===== RECORDED INFORMATION =====

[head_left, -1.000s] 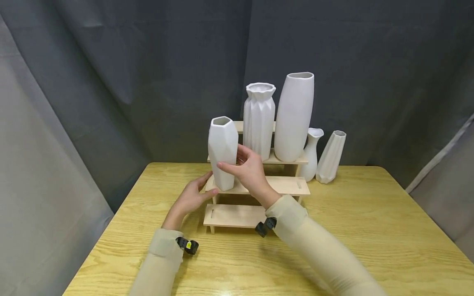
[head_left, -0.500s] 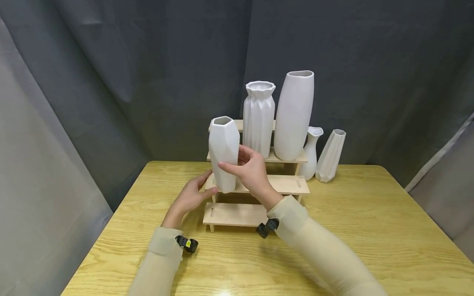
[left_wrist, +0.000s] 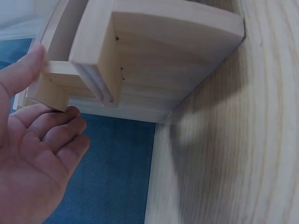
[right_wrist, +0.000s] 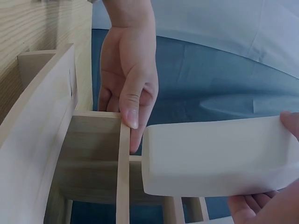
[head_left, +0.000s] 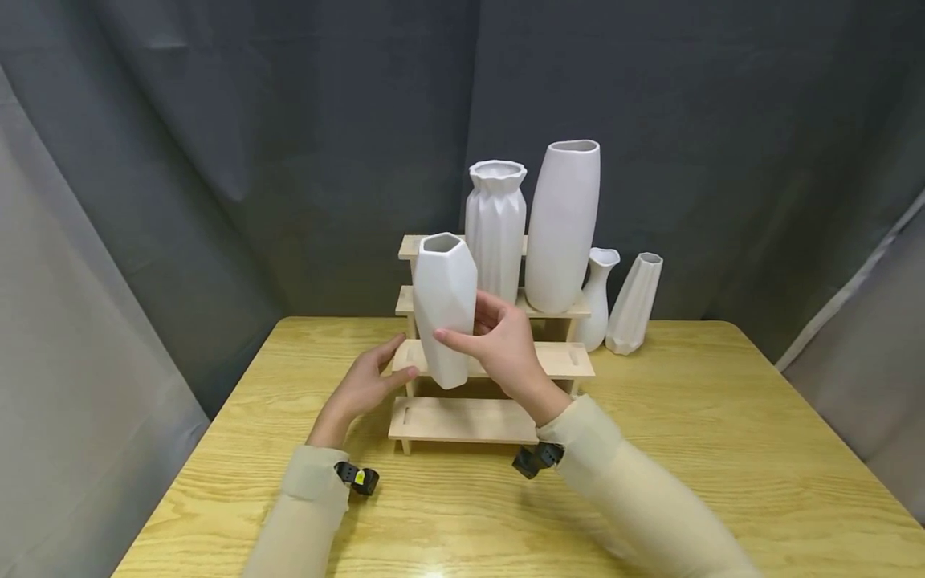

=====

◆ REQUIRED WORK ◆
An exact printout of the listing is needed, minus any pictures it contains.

◆ WRITTEN ANSWER ◆
[head_left, -1.000s] 
[head_left, -0.500s] 
[left_wrist, +0.000s] 
[right_wrist, +0.000s] 
[head_left, +0.000s] 

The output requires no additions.